Exercise description ::
In your copy of the entries below, keep every word exactly and leave out all images.

Material for this task ::
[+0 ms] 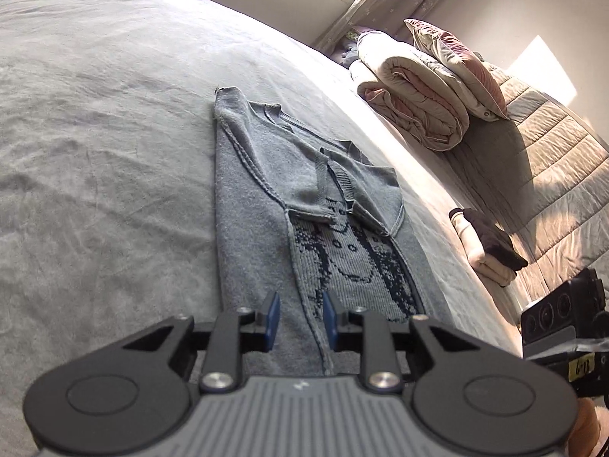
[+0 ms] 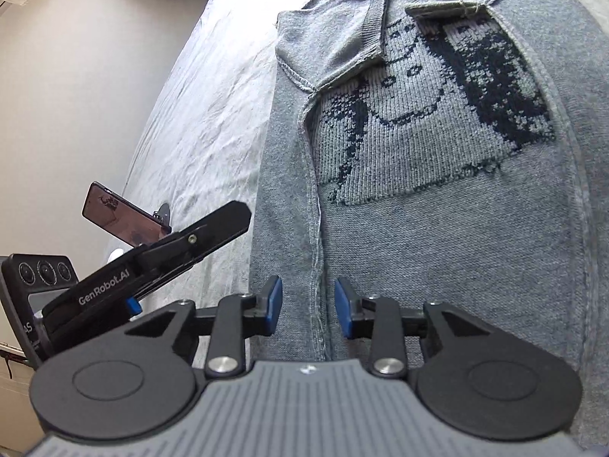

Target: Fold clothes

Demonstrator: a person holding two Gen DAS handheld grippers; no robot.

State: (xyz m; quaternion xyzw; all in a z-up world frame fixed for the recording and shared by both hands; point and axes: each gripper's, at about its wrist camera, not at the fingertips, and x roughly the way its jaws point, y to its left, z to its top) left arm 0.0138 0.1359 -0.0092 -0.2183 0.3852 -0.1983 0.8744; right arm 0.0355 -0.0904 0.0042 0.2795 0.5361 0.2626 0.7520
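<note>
Grey bedsheet [image 1: 95, 133], folded sweater [image 1: 259, 236], both hand-held grippers [image 1: 300, 318] [image 2: 308, 304] angled down, released, empty.

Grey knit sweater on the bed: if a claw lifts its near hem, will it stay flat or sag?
The sweater would likely sag: its folded sleeves lie limp. The thick knit probably grips well. Its folds could slide apart.
</note>
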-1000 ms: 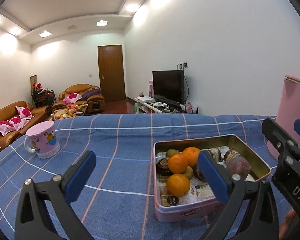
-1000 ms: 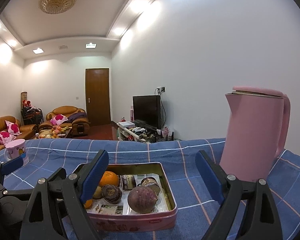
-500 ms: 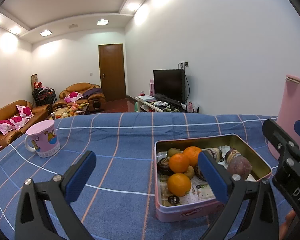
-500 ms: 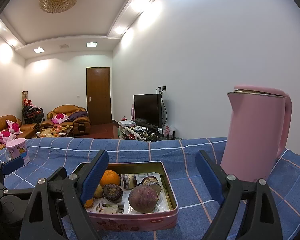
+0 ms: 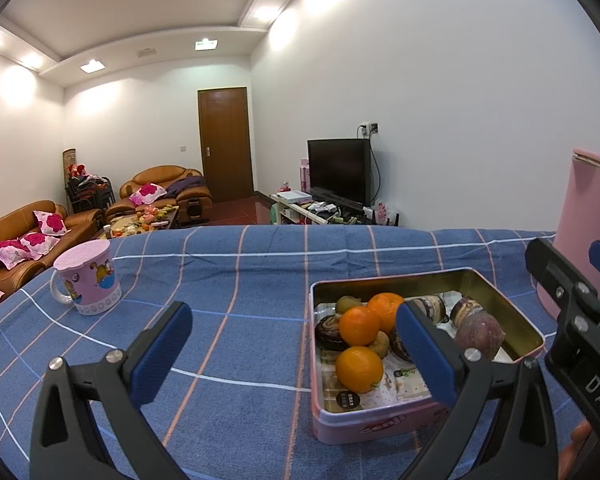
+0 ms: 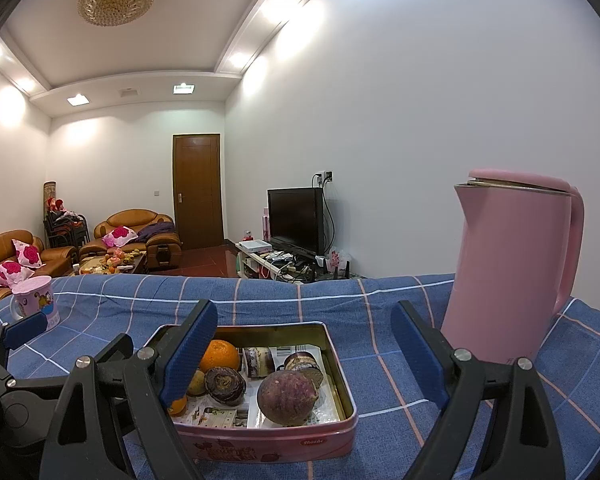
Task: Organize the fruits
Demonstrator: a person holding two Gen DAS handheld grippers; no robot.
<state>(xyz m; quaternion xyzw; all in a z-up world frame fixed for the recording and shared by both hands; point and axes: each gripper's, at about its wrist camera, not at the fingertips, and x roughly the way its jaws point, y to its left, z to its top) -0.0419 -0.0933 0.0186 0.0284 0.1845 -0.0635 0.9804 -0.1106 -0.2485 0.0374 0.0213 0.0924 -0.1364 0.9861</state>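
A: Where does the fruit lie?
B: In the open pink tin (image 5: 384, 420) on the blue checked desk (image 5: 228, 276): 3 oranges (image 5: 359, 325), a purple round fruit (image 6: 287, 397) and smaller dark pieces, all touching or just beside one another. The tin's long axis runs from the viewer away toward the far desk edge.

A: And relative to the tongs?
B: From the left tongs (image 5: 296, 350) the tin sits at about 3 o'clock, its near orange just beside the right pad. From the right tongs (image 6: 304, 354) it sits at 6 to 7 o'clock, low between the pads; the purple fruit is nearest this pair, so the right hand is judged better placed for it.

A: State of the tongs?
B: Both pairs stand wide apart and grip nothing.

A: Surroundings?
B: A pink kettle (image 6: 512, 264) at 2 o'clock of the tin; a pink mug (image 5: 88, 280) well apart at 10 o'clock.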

Solution for this task ::
[+0 ms] 
[+0 ms] 

Target: Fold clothes

Demonstrator: a person holding two Gen DAS handheld grippers; no robot.

State: (xyz m; quaternion xyzw; all in a z-up world frame fixed for the recording and shared by both hands; point and axes: each gripper's, at about its wrist camera, not at the fingertips, and x roughly the way its jaws point, y to its left, z to its top) left arm 0.0138 0.1359 -0.0092 -0.2183 0.3852 -0.1983 0.8744; right arm 0.0355 -0.0904 0.0042 0.2795 0.5361 0.2626 0.7520
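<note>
Grey bedsheet [image 1: 95, 133], folded sweater [image 1: 259, 236], both hand-held grippers [image 1: 300, 318] [image 2: 308, 304] angled down, released, empty.

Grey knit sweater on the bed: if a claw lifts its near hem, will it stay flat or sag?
The sweater would likely sag: its folded sleeves lie limp. The thick knit probably grips well. Its folds could slide apart.
</note>
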-1000 ms: 
-1000 ms: 
-500 ms: 
-500 ms: 
+0 ms: 
+0 ms: 
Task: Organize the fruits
Demonstrator: a person holding two Gen DAS handheld grippers; no robot.
<state>(xyz m; quaternion xyzw; all in a z-up world frame fixed for the recording and shared by both hands; point and axes: each gripper's, at about its wrist camera, not at the fingertips, and x roughly the way its jaws point, y to its left, z to its top) -0.0419 -0.0933 0.0186 0.0284 0.1845 -0.0635 0.9804 -0.1106 -0.2485 0.0374 0.0213 0.0924 -0.1364 0.9861</state>
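A: Where does the fruit lie?
B: In the open pink tin (image 5: 384, 420) on the blue checked desk (image 5: 228, 276): 3 oranges (image 5: 359, 325), a purple round fruit (image 6: 287, 397) and smaller dark pieces, all touching or just beside one another. The tin's long axis runs from the viewer away toward the far desk edge.

A: And relative to the tongs?
B: From the left tongs (image 5: 296, 350) the tin sits at about 3 o'clock, its near orange just beside the right pad. From the right tongs (image 6: 304, 354) it sits at 6 to 7 o'clock, low between the pads; the purple fruit is nearest this pair, so the right hand is judged better placed for it.

A: State of the tongs?
B: Both pairs stand wide apart and grip nothing.

A: Surroundings?
B: A pink kettle (image 6: 512, 264) at 2 o'clock of the tin; a pink mug (image 5: 88, 280) well apart at 10 o'clock.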

Nothing else is required for this exercise.